I've name changed for this.
DP and I are both 27 and we've been together for 5 years. In many ways, he is an excellent partner and is very loving and caring towards me - except sexually.
We had a lot of sex in the beginning but it began to taper off after about 6 months, to the point where we had sex about five times in the whole of last year. Due to chronic tiredness and a stressful job, at times I've been happy not to be pestered for sex, but his lack of desire is really starting to get to me. I feel like I am carrying a huge burden of sadness around with me.
Things came to a head earlier this week when I came home drunk and wanted sex. He got an erection but said it was too late for sex. I got very angry with him, after being rejected so many times, and said some pretty hurtful things. He was very apologetic, and insisted that he still wants and fancies me, but his behaviour just doesn't reflect that.

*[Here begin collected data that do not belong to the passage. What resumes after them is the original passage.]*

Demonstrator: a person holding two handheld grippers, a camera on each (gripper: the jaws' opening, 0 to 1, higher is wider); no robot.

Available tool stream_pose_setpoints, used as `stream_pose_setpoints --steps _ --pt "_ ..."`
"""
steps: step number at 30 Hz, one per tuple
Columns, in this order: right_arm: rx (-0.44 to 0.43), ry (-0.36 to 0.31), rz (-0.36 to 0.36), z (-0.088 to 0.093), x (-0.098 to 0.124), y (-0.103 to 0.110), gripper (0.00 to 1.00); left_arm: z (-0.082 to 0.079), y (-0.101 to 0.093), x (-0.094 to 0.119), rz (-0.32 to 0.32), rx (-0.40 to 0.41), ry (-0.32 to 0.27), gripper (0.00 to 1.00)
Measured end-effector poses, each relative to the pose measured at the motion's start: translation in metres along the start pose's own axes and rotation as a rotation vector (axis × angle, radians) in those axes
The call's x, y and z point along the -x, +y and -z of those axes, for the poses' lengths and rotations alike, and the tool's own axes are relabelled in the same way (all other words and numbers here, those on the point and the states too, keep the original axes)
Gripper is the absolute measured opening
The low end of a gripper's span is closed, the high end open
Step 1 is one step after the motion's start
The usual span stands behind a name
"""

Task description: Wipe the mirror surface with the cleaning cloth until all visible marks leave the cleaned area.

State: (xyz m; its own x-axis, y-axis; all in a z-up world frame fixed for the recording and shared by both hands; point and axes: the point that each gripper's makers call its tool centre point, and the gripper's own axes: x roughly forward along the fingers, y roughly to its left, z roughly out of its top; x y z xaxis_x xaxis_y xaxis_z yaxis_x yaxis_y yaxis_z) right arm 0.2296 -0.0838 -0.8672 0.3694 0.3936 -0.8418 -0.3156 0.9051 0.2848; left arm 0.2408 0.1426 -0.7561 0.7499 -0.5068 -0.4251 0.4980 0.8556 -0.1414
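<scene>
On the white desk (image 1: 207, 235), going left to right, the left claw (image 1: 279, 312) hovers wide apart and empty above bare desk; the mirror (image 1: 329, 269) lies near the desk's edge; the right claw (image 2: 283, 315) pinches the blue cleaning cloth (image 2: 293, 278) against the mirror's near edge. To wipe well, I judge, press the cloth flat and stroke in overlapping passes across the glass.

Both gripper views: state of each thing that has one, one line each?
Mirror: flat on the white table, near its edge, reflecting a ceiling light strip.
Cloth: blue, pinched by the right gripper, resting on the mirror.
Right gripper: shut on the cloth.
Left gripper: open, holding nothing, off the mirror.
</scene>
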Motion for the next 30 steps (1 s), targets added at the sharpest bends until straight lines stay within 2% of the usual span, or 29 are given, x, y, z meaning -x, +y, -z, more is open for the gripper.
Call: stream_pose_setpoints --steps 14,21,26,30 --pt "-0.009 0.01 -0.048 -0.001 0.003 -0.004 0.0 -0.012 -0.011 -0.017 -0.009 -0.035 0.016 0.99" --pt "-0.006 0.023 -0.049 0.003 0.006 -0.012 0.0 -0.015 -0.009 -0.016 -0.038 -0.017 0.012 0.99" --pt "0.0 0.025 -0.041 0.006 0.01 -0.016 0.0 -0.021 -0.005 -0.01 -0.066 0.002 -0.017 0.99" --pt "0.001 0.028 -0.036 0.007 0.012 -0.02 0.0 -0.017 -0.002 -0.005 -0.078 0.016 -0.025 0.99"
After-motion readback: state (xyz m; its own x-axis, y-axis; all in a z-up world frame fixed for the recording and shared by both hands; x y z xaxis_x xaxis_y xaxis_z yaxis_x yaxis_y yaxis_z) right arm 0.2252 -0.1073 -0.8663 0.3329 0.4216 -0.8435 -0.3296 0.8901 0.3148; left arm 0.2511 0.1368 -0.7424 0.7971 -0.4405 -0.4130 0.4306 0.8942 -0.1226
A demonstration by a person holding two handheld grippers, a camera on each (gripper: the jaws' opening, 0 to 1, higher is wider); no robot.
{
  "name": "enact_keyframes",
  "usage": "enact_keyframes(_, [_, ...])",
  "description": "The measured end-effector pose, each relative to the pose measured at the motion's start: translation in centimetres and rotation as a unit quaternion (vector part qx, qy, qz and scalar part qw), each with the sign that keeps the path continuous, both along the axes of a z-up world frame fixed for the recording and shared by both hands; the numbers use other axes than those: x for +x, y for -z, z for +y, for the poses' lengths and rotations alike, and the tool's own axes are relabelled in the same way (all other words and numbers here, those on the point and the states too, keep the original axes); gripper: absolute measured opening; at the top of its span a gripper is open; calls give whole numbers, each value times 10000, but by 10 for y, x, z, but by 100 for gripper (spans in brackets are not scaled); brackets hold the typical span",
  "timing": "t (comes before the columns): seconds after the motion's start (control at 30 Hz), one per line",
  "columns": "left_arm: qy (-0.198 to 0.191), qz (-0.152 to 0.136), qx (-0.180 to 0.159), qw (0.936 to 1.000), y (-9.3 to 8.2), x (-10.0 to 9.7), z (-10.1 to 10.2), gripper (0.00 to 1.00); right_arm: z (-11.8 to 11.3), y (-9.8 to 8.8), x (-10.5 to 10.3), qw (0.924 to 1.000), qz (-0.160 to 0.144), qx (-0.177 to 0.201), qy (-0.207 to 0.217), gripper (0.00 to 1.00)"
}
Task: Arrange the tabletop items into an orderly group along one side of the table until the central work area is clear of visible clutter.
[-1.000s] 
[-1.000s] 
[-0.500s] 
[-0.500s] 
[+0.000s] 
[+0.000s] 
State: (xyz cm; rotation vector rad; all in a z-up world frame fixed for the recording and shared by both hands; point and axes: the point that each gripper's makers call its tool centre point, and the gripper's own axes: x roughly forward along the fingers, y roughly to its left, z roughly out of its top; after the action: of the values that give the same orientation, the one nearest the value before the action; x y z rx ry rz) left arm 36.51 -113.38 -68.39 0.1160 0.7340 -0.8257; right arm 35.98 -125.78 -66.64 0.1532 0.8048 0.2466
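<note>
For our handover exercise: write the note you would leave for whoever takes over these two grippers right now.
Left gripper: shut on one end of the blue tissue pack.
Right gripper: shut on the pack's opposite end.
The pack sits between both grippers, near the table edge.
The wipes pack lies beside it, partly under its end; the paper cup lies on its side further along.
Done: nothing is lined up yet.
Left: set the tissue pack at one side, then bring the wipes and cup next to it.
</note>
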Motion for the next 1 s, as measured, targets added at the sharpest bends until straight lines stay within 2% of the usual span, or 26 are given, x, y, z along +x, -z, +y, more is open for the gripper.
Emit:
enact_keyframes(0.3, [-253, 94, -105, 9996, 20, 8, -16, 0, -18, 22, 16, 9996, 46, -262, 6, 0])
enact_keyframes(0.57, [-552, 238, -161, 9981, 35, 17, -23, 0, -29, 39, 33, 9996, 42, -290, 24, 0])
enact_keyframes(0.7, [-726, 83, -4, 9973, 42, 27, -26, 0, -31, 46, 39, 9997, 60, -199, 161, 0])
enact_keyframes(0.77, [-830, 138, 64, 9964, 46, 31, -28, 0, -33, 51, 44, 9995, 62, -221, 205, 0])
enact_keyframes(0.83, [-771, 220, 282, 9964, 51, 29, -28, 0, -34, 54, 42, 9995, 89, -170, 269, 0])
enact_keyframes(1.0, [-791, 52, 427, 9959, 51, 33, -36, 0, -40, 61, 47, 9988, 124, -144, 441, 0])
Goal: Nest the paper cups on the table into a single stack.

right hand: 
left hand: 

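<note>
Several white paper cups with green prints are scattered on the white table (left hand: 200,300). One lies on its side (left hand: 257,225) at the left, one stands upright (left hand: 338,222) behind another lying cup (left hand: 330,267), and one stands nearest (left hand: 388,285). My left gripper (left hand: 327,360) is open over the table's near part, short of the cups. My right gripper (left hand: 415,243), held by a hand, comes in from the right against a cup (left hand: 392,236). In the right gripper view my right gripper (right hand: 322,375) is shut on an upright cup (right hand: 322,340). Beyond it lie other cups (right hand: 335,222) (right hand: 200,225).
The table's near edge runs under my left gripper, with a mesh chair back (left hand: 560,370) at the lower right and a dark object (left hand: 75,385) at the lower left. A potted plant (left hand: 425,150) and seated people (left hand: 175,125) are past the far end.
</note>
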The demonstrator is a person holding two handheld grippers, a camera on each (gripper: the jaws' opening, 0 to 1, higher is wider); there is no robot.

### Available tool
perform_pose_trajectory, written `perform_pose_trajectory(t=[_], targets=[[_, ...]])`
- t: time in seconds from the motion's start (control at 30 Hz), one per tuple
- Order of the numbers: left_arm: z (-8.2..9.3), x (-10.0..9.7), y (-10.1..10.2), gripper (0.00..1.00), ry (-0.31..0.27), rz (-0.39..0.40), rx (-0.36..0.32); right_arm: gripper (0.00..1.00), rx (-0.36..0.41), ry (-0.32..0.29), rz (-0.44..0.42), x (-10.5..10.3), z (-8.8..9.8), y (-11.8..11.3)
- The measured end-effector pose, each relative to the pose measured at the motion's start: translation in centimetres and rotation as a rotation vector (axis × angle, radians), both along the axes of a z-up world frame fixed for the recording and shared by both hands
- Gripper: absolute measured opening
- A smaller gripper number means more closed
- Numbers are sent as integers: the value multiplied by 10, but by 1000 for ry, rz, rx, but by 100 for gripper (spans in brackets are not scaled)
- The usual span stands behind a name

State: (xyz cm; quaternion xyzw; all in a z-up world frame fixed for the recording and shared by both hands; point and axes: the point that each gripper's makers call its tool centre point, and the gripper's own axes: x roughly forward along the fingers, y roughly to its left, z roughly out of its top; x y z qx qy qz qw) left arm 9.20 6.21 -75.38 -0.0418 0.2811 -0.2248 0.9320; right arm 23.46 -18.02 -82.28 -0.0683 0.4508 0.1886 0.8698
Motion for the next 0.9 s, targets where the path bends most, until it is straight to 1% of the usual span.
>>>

He is a compulsive computer user and probable porn addict. Even when I'm naked, he doesn't look up from his computer (yes, I realise how grim that sounds written down). He uses porn every single day but won't admit how long for. He also never cums with me, which I think might be relevant based on what I have read about the effects of porn. He occasionally used to finish himself off by hand but even that has stopped now. On the very rare occasion we have sex, he just stops after about 20 minutes. I should point out that the sex, when we do have it, is very good.
I would appreciate any words of advice on this. I have told him how low it makes me feel but don't think he understands how serious it is.